Finding your armour
I’ve just read an entry from a blog called ‘The Secret Doctor’ which is featured on the BMJ. The article was about the ‘armour’ we apparently wear as doctors. The suggestion was that you sort of cope with most of the horrors that you come across at work, but every once and a while something hits you in a weak spot in your armour and manages to upset you. I can probably count on one hand the times I have genuinely cried about something that has happened to a patient. Crying in the toilet because you are over tired, or the charge nurse has once again been a total cow doesn’t count. I'm talking about the really raw, 4am resus calls stuff. About 40% of the genuine sad times have been in the past month in South Africa.
Today I arrived onto the ward and found a new admission in the nursery. A tiny baby who was still completely covered in hair and translucent. I could see all of his tiny veins across his belly. Instantly my good mood turned sour. What on earth was this baby doing here – we do not have the ability to care for a child this small. The baby needs intensive care.
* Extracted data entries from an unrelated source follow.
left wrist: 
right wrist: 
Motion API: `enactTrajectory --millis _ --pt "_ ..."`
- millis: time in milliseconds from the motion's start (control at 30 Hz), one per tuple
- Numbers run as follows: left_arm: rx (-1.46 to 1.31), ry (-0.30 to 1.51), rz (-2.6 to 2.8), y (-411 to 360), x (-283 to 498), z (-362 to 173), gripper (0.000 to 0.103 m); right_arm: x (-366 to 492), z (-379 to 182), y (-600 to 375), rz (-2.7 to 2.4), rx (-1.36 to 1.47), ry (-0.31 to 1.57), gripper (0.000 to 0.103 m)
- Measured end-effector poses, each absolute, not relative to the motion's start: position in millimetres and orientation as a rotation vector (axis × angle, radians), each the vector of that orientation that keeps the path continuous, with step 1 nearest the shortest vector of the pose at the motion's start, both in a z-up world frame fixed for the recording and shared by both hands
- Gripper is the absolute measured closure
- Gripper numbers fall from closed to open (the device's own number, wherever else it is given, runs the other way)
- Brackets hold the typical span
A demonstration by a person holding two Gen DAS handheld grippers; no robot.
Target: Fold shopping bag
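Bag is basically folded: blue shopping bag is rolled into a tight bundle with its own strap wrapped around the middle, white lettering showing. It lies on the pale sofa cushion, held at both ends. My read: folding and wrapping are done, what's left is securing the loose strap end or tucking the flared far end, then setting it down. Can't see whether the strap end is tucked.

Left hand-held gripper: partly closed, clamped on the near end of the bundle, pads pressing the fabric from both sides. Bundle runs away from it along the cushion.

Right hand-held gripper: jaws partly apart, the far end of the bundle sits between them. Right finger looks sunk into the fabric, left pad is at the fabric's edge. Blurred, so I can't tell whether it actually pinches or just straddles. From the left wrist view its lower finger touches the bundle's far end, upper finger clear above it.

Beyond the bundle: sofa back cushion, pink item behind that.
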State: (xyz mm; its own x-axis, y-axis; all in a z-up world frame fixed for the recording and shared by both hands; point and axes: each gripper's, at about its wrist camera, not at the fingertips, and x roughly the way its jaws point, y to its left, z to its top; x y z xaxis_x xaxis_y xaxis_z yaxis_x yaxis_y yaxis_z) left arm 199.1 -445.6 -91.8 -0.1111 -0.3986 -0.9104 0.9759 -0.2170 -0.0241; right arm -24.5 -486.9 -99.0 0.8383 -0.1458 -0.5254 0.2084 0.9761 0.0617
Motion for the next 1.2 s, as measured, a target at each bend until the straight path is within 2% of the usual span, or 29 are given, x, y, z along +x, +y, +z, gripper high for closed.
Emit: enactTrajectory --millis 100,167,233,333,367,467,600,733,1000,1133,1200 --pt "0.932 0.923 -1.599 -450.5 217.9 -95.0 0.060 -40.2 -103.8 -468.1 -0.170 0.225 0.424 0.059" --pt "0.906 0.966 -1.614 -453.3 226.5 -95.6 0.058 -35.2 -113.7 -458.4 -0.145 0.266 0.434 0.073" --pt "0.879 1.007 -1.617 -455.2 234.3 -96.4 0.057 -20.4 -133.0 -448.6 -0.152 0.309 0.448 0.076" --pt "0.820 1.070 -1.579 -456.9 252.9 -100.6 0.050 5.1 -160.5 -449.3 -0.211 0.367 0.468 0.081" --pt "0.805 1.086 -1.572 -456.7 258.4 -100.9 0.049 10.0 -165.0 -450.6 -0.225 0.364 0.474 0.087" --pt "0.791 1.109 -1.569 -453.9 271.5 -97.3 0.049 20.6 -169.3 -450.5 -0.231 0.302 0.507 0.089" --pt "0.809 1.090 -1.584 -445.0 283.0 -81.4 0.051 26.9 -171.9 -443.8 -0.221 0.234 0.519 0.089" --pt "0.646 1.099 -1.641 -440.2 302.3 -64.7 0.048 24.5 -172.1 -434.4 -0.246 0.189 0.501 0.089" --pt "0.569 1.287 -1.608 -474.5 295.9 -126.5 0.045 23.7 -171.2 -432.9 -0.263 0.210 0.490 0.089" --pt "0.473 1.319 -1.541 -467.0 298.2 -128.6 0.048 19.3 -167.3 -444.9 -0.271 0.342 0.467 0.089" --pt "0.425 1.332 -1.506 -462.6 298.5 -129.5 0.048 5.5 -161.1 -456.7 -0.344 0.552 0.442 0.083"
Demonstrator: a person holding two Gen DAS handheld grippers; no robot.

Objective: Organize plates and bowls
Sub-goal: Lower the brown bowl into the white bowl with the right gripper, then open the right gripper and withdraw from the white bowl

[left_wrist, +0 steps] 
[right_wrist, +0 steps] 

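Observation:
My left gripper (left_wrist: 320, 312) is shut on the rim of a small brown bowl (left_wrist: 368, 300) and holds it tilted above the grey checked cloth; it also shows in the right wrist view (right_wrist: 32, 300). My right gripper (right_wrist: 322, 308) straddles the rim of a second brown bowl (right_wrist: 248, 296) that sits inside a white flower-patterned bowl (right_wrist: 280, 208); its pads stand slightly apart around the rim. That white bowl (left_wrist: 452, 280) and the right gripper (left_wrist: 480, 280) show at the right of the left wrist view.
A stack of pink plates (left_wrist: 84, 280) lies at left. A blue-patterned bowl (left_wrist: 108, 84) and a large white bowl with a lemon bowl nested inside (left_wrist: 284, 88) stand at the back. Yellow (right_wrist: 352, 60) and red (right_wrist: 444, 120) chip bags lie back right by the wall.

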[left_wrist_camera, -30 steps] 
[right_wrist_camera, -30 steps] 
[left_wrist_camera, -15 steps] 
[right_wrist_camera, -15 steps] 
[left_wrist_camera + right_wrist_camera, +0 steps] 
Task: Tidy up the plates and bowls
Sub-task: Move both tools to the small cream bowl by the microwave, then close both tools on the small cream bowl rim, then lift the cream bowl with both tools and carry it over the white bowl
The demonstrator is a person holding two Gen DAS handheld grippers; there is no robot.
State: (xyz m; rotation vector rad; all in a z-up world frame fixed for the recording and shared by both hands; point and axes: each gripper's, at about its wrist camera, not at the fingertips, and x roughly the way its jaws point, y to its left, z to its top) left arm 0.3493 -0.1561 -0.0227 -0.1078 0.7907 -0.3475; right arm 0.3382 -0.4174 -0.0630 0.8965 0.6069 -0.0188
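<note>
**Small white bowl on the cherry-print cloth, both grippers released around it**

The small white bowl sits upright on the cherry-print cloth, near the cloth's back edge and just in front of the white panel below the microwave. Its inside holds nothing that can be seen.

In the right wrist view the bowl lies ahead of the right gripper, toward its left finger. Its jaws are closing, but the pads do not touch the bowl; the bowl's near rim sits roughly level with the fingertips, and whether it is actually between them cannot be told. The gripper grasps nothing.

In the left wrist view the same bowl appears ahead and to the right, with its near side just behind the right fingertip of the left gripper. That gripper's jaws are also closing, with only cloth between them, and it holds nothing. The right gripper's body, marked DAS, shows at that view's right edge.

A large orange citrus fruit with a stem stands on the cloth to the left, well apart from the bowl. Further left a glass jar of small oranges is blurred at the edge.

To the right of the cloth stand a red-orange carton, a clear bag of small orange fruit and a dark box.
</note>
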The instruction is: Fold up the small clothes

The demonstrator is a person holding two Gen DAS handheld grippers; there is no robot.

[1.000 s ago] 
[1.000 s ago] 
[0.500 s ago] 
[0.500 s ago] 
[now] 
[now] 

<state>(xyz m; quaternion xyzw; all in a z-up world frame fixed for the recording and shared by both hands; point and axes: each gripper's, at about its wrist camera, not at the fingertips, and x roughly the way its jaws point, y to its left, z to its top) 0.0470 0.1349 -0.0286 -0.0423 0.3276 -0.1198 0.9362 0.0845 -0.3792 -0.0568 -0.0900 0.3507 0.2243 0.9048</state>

If I had a pound for every time I have had that thought since I arrived, well I probably wouldn’t afford very much ICU care, but I’d have a decent amount for sure.
After various scores were undertaken, I estimated the baby had been born about 30 weeks gestation. In the UK you can have a termination up to 24 weeks, and in Ethiopia they won’t resuscitate any baby born before 28 weeks, so you can imagine how small he was (the normal pregnancy lasting 40 weeks). I whipped him onto the scales and he was a grand total of 1200g (2lb6oz). Heart sink. Not a chance this baby was going to survive.
When he had been born, the doctor on call called the referral hospital to have him transferred – no beds, call back tomorrow. I called back approximately 3 minutes after I clapped eyes on the baby. The consultant didn’t answer all 4 of my calls. The registrar didn’t answer. Another number told me to call the first person, and finally the fourth doctor told me he wouldn’t be accepted without an XR, though couldn’t explain why.
I ran along to organise the XR. I then got distracted by a woman in premature labour. I scanned her and was able to estimate her baby was about 2.4kg. Chunky enough for me to manage here – I’m not going to stop and focus on the obvious – what business do I have scanning and measuring unborn babies, because that’s just the way it is – either I scan them or no one does. I’ve been reading and practising and praying a hell of a lot that I get things right. Finding a femur on ultrasound is about as easy as getting a CT scan on a Friday at 1630 when the radiologist has a stick up...anyway, I digress.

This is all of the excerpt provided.